- **Your assignment**
A faithful transcription of all lines below is the expected answer.

▼▼▼

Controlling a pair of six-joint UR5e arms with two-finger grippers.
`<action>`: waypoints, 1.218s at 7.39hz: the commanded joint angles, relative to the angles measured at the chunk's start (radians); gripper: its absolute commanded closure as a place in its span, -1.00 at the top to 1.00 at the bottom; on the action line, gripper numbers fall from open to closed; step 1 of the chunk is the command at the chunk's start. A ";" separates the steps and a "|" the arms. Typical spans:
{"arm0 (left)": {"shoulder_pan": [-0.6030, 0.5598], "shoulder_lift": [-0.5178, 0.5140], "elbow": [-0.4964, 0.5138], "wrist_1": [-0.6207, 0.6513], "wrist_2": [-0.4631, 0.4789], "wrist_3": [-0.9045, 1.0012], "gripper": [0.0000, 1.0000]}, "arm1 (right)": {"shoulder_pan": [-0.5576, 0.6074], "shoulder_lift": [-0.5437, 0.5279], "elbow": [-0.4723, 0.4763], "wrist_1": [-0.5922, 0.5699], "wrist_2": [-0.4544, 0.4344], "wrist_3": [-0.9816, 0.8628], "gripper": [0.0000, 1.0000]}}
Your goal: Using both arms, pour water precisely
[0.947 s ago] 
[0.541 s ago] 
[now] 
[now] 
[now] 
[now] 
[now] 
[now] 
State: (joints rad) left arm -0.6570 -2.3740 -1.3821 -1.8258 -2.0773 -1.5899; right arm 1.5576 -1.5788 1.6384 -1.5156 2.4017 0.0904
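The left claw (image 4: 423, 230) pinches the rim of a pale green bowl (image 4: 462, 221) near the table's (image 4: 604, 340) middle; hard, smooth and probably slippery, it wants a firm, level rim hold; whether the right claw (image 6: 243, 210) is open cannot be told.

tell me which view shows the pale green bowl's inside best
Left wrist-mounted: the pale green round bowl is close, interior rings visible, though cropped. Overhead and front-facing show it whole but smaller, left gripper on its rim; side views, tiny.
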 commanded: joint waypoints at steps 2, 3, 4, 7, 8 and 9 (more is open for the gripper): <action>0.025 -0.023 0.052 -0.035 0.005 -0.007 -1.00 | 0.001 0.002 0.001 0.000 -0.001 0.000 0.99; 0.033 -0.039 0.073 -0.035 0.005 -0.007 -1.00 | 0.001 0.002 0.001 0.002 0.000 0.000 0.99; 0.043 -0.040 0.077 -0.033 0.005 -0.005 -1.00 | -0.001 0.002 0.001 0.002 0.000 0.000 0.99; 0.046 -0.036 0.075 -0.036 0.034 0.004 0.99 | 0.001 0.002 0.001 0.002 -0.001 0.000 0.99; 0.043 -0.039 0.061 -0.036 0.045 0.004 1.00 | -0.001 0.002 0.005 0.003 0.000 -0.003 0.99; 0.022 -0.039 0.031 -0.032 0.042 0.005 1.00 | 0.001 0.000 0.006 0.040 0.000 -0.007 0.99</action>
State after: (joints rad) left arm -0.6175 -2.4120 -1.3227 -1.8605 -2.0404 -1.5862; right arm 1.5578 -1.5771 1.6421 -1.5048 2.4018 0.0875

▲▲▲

- **Solved problem**
Controlling a pair of six-joint UR5e arms with two-finger grippers.
`<action>`: waypoints, 1.218s at 7.39hz: the commanded joint angles, relative to the angles measured at the chunk's start (radians); gripper: its absolute commanded closure as a place in its span, -1.00 at the top to 1.00 at the bottom; on the action line, gripper numbers fall from open to closed; step 1 of the chunk is the command at the chunk's start. A ";" separates the steps and a "|" the arms. Typical spans:
{"arm0 (left)": {"shoulder_pan": [-0.6030, 0.5598], "shoulder_lift": [-0.5178, 0.5140], "elbow": [-0.4964, 0.5138], "wrist_1": [-0.6207, 0.6513], "wrist_2": [-0.4631, 0.4789], "wrist_3": [-0.9045, 1.0012], "gripper": [0.0000, 1.0000]}, "arm1 (right)": {"shoulder_pan": [-0.5576, 0.6074], "shoulder_lift": [-0.5437, 0.5279], "elbow": [-0.4723, 0.4763], "wrist_1": [-0.5922, 0.5699], "wrist_2": [-0.4544, 0.4344], "wrist_3": [-0.9816, 0.8628], "gripper": [0.0000, 1.0000]}}
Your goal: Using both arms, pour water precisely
[0.947 s ago] 
[0.541 s ago] 
[now] 
[now] 
[now] 
[now] 
[now] 
[now] 
State: (joints rad) left arm -0.6570 -2.3740 -1.3821 -1.8258 -2.0773 -1.5899; right arm 1.5576 -1.5788 1.6384 -1.5156 2.4017 0.0904
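The left claw (image 4: 423, 230) pinches the rim of a pale green bowl (image 4: 462, 221) near the table's (image 4: 604, 340) middle; hard, smooth and probably slippery, it wants a firm, level rim hold; whether the right claw (image 6: 243, 210) is open cannot be told.

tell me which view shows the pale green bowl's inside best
Left wrist-mounted: the pale green round bowl is close, interior rings visible, though cropped. Overhead and front-facing show it whole but smaller, left gripper on its rim; side views, tiny.
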 commanded: joint waypoints at steps 2, 3, 4, 7, 8 and 9 (more is open for the gripper): <action>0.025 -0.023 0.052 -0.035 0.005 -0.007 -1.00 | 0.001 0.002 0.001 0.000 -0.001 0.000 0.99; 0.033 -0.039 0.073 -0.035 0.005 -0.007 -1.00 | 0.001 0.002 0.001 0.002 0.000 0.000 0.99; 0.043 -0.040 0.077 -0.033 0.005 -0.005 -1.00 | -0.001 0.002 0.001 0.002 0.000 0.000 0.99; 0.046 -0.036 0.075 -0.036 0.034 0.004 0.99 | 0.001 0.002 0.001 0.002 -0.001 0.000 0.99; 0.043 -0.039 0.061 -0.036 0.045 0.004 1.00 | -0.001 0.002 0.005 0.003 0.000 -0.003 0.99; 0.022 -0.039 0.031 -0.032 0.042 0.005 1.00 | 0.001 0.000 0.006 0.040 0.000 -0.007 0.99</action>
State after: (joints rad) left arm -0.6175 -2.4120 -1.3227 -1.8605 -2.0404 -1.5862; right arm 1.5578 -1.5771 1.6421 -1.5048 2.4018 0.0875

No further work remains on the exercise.